Gadis kecil itu mendekat. Dia menggosok-gosokkan tangannya ke layar kaca seraya menatap televisi kembung itu dengan mimik muka yang datar. Seorang teman sepantaran memanggil namanya dan gadis kecil itu langsung menyongsongnya.
“Jangan lama-lama mainnya,” ujar laki-laki itu sebelum kemudian menatap Fahmi. “Kami tinggal berdua di sini. Dia anak saya satu-satunya. Saya beli tivi lama ini untuk dia. Sebelum punya yang lebih canggih, saya kira ini juga tidak apa-apa. Yang penting masih bisa keluar gambar sama suaranya.”
Fahmi cukup kaget mendengarnya, tapi dia tidak tahu harus mengatakan apa.
“Pasti dikira bisnis barang-barang bekas, ya?” ujar laki-laki itu kemudian. “Tapi saya senang bisa ketemu barang ini. Anak saya pasti suka nantinya. Dia belum tahu saja, kalau tivi kembung semacam ini juga bisa mengeluarkan suara dan gambar. Hahaha!”
Suasana lebih mencair beberapa saat. Namun, ketika laki-laki itu mulai mengulur kabel roll dan mencoba mencocokan steker televisi itu ke dalam lubang soket, jantung Fahmi berdegub kencang. Dia mengingat-ingat, kapan terakhir kali menghidupkan televisi tua itu di ruang tamu rumah petaknya yang sempit. “Mungkin sudah setahun lalu,” gumamnya dalam hati. “Semoga benar-benar masih bisa dihidupkan.”
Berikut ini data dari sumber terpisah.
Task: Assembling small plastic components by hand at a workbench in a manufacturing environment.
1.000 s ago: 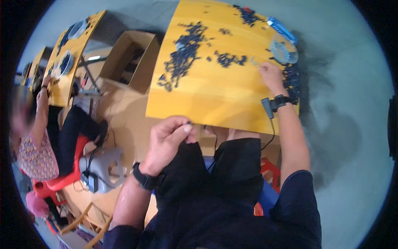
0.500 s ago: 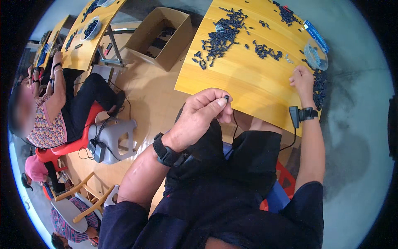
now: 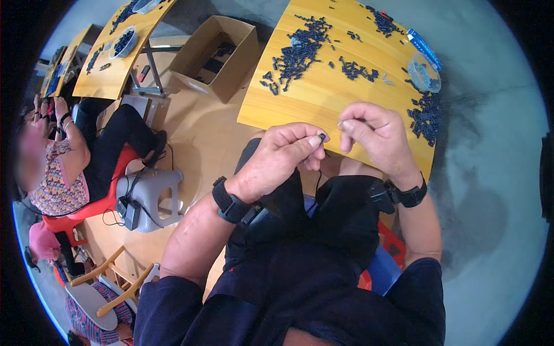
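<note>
Over the near edge of the yellow wooden table point(image 3: 323, 106), my left hand point(image 3: 283, 153) pinches a small black cylindrical part point(image 3: 322, 137) between thumb and forefinger. To its right, my right hand point(image 3: 375, 135) is closed in a pinch too. What its fingertips hold, if anything, is too small to make out. A short gap separates the two hands. Beyond them lies a large heap of small black parts point(image 3: 297, 55), with a smaller group point(image 3: 355, 70) beside it. Another pile of black parts point(image 3: 425, 118) lies at the table's right edge.
A clear plastic tub point(image 3: 423, 75) with small bluish pieces and a blue box point(image 3: 424, 49) stand at the right edge. An open cardboard carton point(image 3: 222, 63) sits on the floor left of the table. Further left are a grey stool point(image 3: 150, 199) and a seated person point(image 3: 60, 173).
My right hand has come from beside the clear tub leftward and nearer, close to my left hand. My left hand keeps its pinch on the black part. The view has shifted slightly.
</note>
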Available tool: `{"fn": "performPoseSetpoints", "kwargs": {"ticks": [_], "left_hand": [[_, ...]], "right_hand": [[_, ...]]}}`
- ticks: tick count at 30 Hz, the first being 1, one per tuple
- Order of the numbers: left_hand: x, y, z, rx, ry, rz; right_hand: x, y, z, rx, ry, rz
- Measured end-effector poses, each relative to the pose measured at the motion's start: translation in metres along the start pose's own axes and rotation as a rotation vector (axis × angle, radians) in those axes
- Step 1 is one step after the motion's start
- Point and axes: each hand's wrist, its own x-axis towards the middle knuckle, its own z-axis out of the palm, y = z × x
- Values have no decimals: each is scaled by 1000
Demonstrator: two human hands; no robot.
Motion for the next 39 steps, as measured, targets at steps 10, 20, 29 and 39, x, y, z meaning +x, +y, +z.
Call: {"fn": "performPoseSetpoints", "kwargs": {"ticks": [10, 20, 29, 39], "left_hand": [[-4, 9, 5, 89, -32, -33], [-2, 5, 1, 114, -71, -30], [-2, 5, 0, 97, -102, -32], [-2, 13, -4, 166, -107, -23]], "right_hand": [[-4, -14, 8, -202, -160, -77], [1, -19, 4, -414, -247, -187], [11, -22, 0, -525, -369, -300], [8, -16, 4, -408, -350, -281]]}}
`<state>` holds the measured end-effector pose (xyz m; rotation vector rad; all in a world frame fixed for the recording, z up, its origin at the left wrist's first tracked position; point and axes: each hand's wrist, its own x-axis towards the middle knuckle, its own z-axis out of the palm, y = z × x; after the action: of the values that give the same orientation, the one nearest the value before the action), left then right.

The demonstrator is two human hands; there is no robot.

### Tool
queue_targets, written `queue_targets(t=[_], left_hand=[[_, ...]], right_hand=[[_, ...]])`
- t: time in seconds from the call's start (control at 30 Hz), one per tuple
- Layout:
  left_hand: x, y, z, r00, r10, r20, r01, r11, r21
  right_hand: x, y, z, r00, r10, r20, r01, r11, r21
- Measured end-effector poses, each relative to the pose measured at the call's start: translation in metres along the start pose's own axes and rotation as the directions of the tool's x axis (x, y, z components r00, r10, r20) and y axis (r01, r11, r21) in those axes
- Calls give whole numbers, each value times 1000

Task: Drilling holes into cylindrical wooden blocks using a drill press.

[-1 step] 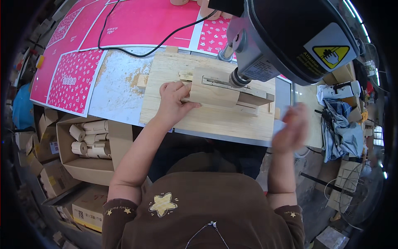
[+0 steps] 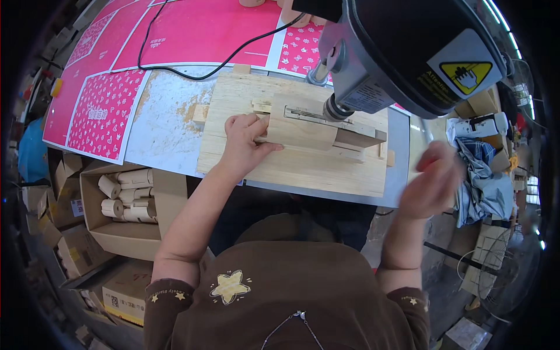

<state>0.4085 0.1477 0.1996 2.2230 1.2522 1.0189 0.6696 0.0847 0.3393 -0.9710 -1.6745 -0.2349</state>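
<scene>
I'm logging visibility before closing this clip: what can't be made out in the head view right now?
Head view:
- Right hand: blur hides its finger positions and whether it holds anything small.
- Left hand: its own back hides the palm and exact grip.
- Black-topped machine: cut off by the upper edge.
- Wooden cylinders: the upper ones hide whatever lies beneath.

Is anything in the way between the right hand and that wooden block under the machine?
No tall obstacle shows: only small wood pieces by the right edge of the board lie between the wooden block and the blurred right hand.
</scene>
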Motion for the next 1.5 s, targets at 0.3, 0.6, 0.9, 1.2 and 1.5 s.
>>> queue_targets(t=[0.3,0.6,0.9,1.2,1.5], left_hand=[[11,29,26,1000,25,-9,-25,1000,-2],[13,32,23,999,-24,25,25,999,-43],[13,29,27,1000,20,11,-20,1000,0],[16,35,23,995,-72,75,78,993,-85],[18,25,18,999,42,-5,-42,982,-184]], right_hand=[[110,29,-14,928,-309,206,370,821,-435],[13,-26,-3,980,163,119,-140,974,-179],[-38,20,37,999,-42,31,46,990,-130],[132,55,18,932,349,96,-321,919,-229],[-26,46,6,694,326,642,-137,935,-326]])
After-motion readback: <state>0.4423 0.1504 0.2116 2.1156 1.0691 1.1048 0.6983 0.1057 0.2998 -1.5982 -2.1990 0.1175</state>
Listrik sudah tersambung dengan tepat. Laki-laki itu menekan sebuah tombol. Layar berkedip sebentar, lalu memutih dan menyala terang. Lalu suara-suara, sedikit gemerisik—sebuah tayangan di salah satu stasiun televisi muncul dengan gambar bergelombang-gelombang.
“Beres,” kata laki-laki itu seraya mengedutkan keningnya. “Saya tinggal perbaiki antenanya saja. Saya punya antena bekas.”
Fahmi merasa lega. Saking leganya, dia bahkan tidak peduli dengan uang tambahan yang sudah dijanjikan kepadanya. Dia bergegas pamit dan laki-laki itu bersiap mengantarnya. Ketika laki-laki itu masuk ke ruangan untuk mengambil jaket, sebuah pesan pendek masuk ke gawainya: Jam berapa pulang? Gelap sekali. Sebentar lagi lilinnya mati.
Fahmi membalas pesan pendek dari istrinya. Dia harus segera membeli pulsa listrik dengan uang hasil penjualan televisi bekas itu. ()
Ampenan, 30 Agustus 2021
Biodata Penulis
Tjak S. Parlan, lahir di Banyuwangi, Jawa Timur. Menulis cerita pendek, esai, resensi, sejumlah feature perjalanan, dan novel. Sejumlah bukunya telah terbit, antara lain Kota yang Berumur Panjang (Basa-basi, 2017—Kumpulan Cerita Pendek), Berlabuh di Bumi Sikerei (Badan Pengembangan Bahasa dan Perbukuan, 2019—Feature Perjalanan), Sebuah Rumah di Bawah Menara (Rua Aksara, 2020—Kumpulan Cerita Pendek), Cinta Tak Pernah Fanatik (Rua Aksara, 2021—Kumpulan Puisi). Selain menulis, ia menekuni perwajahan (desain) buku dan media cetak (koran, majalah, bulletin, jurnal, zine). Saat ini mukim di Ampenan, Kota Mataram, Nusa Tenggara Barat.